彼 『降りて』
着いた場所はホテルの駐車場だった。
なぜにホテル?
しかもラブホじゃなくって?
はッ?
とりあえず降りますけど・・・
彼の後ろをテクテクと歩いて行く。
フッと・・・デリ嬢だった頃を思い出した。
普通のホテルは、宿泊者以外は部屋に入れなくって、
フロントに見つからないように、
ダッシュでエレベーターに乗り込んだり・・・
コソコソしたなぁ・・・。
でも今はアタシは風俗嬢ではない。
コソコソする必要はナイのに、習慣なのかな?
なんか変な緊張をする。
人の目が気になってしょうがない。
習慣はおそろしいほど脳ミソにしみ込んでた。
彼 『俺は明日早いから、先に帰るで?
清算は済ませとくから、ユカコはゆっくり寝ていいで?』
はッ?
ユカコ 『えッ?ユカコ泊まるん?』
彼 『何の為に来たん?』
ユカコ 『少しなら・・・って言うたやん。
だからご飯ぐらいかな?って思ってた。
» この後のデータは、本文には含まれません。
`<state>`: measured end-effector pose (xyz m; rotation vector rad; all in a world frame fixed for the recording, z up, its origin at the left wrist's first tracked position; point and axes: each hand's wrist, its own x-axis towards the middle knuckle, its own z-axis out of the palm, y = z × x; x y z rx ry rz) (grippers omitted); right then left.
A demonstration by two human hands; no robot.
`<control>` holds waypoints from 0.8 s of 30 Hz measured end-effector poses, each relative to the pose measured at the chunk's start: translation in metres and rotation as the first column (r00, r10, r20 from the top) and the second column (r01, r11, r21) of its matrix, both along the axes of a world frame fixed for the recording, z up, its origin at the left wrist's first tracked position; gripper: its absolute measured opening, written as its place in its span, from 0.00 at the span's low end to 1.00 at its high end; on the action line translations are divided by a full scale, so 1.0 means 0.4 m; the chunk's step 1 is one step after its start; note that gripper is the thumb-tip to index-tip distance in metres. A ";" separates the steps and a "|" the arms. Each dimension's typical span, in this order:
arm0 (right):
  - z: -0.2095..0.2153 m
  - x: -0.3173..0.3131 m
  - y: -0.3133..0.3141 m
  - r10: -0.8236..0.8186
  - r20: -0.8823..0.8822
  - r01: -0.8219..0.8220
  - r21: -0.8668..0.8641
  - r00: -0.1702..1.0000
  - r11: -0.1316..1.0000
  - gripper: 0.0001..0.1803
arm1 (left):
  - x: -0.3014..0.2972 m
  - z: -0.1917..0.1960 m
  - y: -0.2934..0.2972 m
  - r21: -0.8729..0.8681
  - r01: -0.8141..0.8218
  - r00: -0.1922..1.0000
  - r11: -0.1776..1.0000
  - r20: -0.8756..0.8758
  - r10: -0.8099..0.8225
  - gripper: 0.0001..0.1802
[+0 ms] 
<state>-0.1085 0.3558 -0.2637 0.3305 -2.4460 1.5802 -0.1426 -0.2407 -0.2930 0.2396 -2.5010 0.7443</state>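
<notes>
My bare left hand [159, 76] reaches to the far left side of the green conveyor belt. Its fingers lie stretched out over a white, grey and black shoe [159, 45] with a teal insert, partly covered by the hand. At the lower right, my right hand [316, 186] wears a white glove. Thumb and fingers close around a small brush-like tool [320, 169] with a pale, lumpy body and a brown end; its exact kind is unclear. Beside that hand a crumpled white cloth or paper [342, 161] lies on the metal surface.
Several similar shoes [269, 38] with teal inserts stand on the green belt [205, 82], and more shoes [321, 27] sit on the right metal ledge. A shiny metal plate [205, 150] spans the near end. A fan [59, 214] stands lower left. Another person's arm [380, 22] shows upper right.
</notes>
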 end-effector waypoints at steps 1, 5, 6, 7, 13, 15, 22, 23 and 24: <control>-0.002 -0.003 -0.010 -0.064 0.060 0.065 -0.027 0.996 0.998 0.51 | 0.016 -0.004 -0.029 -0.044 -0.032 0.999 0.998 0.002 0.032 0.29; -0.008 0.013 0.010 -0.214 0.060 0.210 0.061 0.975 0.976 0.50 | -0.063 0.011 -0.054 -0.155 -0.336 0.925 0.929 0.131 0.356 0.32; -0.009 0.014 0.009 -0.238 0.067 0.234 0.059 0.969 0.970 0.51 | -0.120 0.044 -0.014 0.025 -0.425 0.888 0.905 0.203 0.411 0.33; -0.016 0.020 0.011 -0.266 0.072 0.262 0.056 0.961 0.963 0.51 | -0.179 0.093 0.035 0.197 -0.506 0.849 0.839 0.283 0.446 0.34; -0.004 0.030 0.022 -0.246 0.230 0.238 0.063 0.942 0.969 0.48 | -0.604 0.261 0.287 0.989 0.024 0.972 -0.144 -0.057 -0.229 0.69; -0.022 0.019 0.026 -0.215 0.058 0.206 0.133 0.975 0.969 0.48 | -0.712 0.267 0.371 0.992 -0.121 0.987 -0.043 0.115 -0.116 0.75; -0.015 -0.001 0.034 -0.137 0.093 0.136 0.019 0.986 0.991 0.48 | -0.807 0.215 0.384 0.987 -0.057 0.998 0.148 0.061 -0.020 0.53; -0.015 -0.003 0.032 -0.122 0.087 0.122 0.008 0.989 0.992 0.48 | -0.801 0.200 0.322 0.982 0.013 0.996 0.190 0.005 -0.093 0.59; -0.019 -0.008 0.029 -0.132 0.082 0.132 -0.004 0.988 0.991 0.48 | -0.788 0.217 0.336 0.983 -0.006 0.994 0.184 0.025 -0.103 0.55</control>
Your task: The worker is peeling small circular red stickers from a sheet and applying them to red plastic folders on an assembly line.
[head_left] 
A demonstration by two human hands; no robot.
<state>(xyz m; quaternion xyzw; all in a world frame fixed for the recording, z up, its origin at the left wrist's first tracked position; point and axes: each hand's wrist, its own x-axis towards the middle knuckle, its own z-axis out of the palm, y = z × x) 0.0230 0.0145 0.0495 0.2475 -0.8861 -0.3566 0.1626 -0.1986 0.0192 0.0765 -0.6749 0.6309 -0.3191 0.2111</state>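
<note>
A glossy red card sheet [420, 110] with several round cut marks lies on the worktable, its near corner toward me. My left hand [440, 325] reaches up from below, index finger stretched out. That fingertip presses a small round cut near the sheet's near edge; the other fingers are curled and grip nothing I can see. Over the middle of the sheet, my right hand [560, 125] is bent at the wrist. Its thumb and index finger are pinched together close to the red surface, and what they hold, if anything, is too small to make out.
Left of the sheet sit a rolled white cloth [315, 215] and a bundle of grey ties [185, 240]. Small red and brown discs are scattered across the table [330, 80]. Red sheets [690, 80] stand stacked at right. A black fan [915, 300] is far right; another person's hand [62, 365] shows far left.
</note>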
』
彼 『ぜっかく逢うのにそれはナイよ?』
ユカコ 『そうなの?ユカコ化粧品とか全部置いてきたッ!!』
彼 『アホちゃう?』
えぇ~ッ???
そうなん???
完全に機嫌悪そうだったじゃんッ。
なのにそうなん???
彼はただ単にSEXをしたかっただけなのかも知れない。
でもね、アタシ・・・ちょっと嬉しかったりしたんだよ。
この時、
彼の声が変わったような気がしたから。